TypeScript

The vast majority of ETLs can be written with the core set of RATT Transformations. But sometimes a custom transformation is necessary that cannot be handled by this core set. For such circumstances, TriplyETL allows a custom TypeScript function to be written.

Notice that the use of a custom TypeScript function should be somewhat uncommon. The vast majority of real-world transformations should be supported by the core set of RATT Transformations.

Context

Custom TypeScript functions have access to various resources inside the TriplyETL. These resources include, but are not limited to, the full Record and the full Internal Store.
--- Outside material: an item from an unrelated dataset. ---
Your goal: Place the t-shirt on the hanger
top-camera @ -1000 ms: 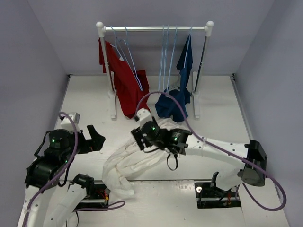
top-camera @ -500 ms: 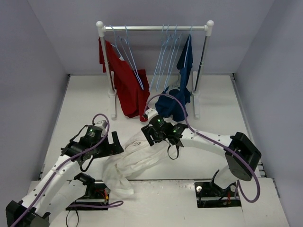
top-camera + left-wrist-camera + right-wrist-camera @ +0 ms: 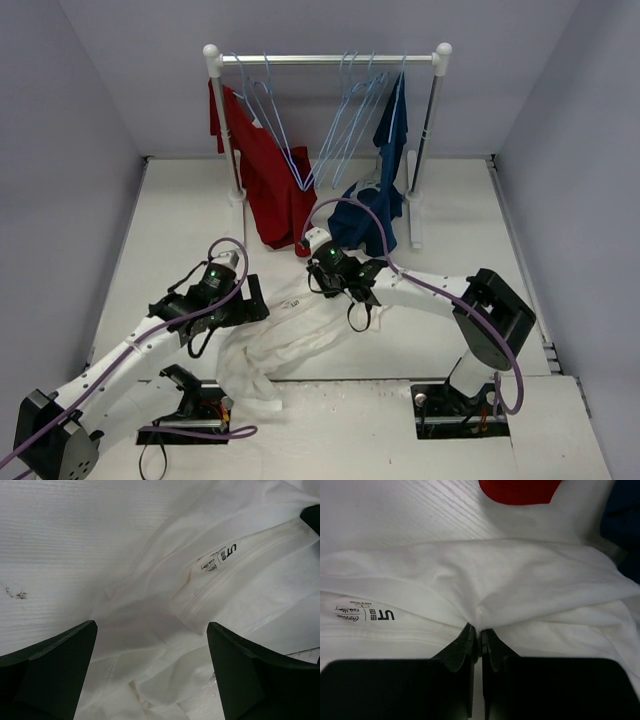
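Two grippers at the crumpled white t-shirt (image 3: 290,335) — right gripper (image 3: 480,631) pinching a fold, left gripper (image 3: 152,627) spread wide, ribbed collar (image 3: 245,567) at its 1 o'clock.

Counting up now. Shirts: three. One white t-shirt (image 3: 290,335) is heaped on the surface (image 3: 180,220) near centre, one red shirt (image 3: 265,180) hangs at eleven o'clock, and one navy shirt (image 3: 385,150) at one. There's one rack (image 3: 330,60) at twelve, standing on two white posts (image 3: 212,55). The pale-blue hangers (image 3: 285,150) sit in two bunches on the rail, their wires crossing too much for a firm number. Two arms, the left arm (image 3: 120,360) at seven and the right arm (image 3: 440,295) at five. One hand each: left hand (image 3: 151,626), right hand (image 3: 480,630). Two purple cables (image 3: 370,215), one per arm.
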Available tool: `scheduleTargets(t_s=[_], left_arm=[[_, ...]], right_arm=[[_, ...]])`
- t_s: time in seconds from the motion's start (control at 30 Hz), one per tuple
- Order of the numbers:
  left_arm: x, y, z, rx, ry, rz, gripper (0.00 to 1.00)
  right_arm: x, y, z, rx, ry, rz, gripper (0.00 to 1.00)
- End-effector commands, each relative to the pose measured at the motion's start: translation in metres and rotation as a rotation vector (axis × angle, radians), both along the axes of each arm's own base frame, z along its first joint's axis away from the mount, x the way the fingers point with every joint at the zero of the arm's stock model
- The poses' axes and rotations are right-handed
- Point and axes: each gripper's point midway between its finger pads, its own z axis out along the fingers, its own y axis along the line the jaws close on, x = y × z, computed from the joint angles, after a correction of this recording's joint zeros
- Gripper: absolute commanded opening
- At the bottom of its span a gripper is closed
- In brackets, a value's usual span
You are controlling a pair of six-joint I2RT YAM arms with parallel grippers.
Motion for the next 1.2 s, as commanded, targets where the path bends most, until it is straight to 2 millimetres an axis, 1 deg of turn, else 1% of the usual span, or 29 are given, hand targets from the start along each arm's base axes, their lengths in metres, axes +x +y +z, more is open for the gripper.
scheduleTargets(t_s=[0.0,0.1,0.13,0.17,0.2,0.27,0.37,0.47,0.57,0.67,0.73,0.8,0.87,1.03,1.07,1.1,1.13,1.17], left_arm=[[0.018,-0.013,0.019,-0.054,-0.074,0.045,0.84],[0.018,-0.021,0.021,-0.068,-0.079,0.052,0.79],[0.02,-0.021,0.021,-0.056,-0.087,0.063,0.77],[0.021,-0.022,0.019,-0.05,-0.078,0.082,0.72],[0.023,-0.024,0.018,-0.045,-0.069,0.098,0.7],[0.025,-0.027,0.015,-0.032,-0.056,0.106,0.7],[0.023,-0.033,0.0,0.025,-0.004,0.099,0.7],[0.024,-0.028,-0.014,0.09,0.026,0.132,0.69],[0.023,-0.024,-0.021,0.112,0.035,0.161,0.67],[0.02,-0.018,-0.024,0.136,0.047,0.17,0.66],[0.014,-0.012,-0.026,0.149,0.055,0.176,0.65],[0.013,-0.01,-0.026,0.144,0.051,0.183,0.64],[0.011,-0.008,-0.026,0.148,0.054,0.186,0.63],[0.009,-0.007,-0.023,0.154,0.061,0.186,0.62],[0.009,-0.007,-0.021,0.15,0.057,0.186,0.61],[0.009,-0.006,-0.019,0.149,0.054,0.187,0.59],[0.011,-0.005,-0.01,0.146,0.035,0.187,0.56],[0.013,-0.004,0.002,0.144,0.011,0.189,0.48]], right_arm=[[0.014,0.006,0.03,0.073,-0.087,-0.037,0.0],[0.015,0.009,0.047,0.114,-0.109,-0.051,0.0],[0.015,0.008,0.05,0.121,-0.114,-0.056,0.0],[0.016,0.009,0.054,0.129,-0.122,-0.06,0.0],[0.016,0.008,0.059,0.137,-0.131,-0.063,0.0],[0.016,0.008,0.063,0.143,-0.139,-0.066,0.0],[0.014,0.008,0.066,0.148,-0.146,-0.066,0.0],[0.013,0.008,0.067,0.145,-0.153,-0.065,0.0],[0.011,0.007,0.072,0.148,-0.17,-0.066,0.0],[0.012,0.002,0.08,0.155,-0.194,-0.082,0.0],[0.014,-0.004,0.093,0.168,-0.228,-0.102,0.0],[0.015,-0.008,0.109,0.191,-0.26,-0.116,0.0],[0.015,-0.009,0.133,0.235,-0.297,-0.124,0.0],[0.015,-0.014,0.177,0.309,-0.36,-0.135,0.0],[0.014,-0.015,0.19,0.327,-0.375,-0.132,0.0],[0.013,-0.016,0.196,0.334,-0.385,-0.134,0.0],[0.013,-0.018,0.202,0.332,-0.396,-0.132,0.0],[0.014,-0.02,0.21,0.332,-0.409,-0.132,0.0]])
TriplyETL refers to these resources as the Context.

context.app
The TriplyETL pipeline object.
context.getX
Tetrieves the value of a specific key in the Record and assumes it has type X, e.g. getAny(), getNumber(), getString().
context.record
The current Record.
context.store
The Internal Store.

Function custom.add()

Adds a new entry to the Record, based on more than one existing entry.

The value of the entry is the result of an arbitrary TypeScript function that has access to the full Context.

Function signature

The custom.add function has the following signature:

etl.use(
  custom.add({
    value: context => FUNCTION_BODY,
    key: 'NEW_KEY',
  }),
)

The function can be configured in the following ways: - FUNCTION_BODY the body of a function, taking the Context as its input parameter (context) and ending with a return statement returning the newly added value. - NEW_KEY must be the name of a new entry in the Record.

Error conditions

This function emits an error if NEW_KEY already exists in the current Record.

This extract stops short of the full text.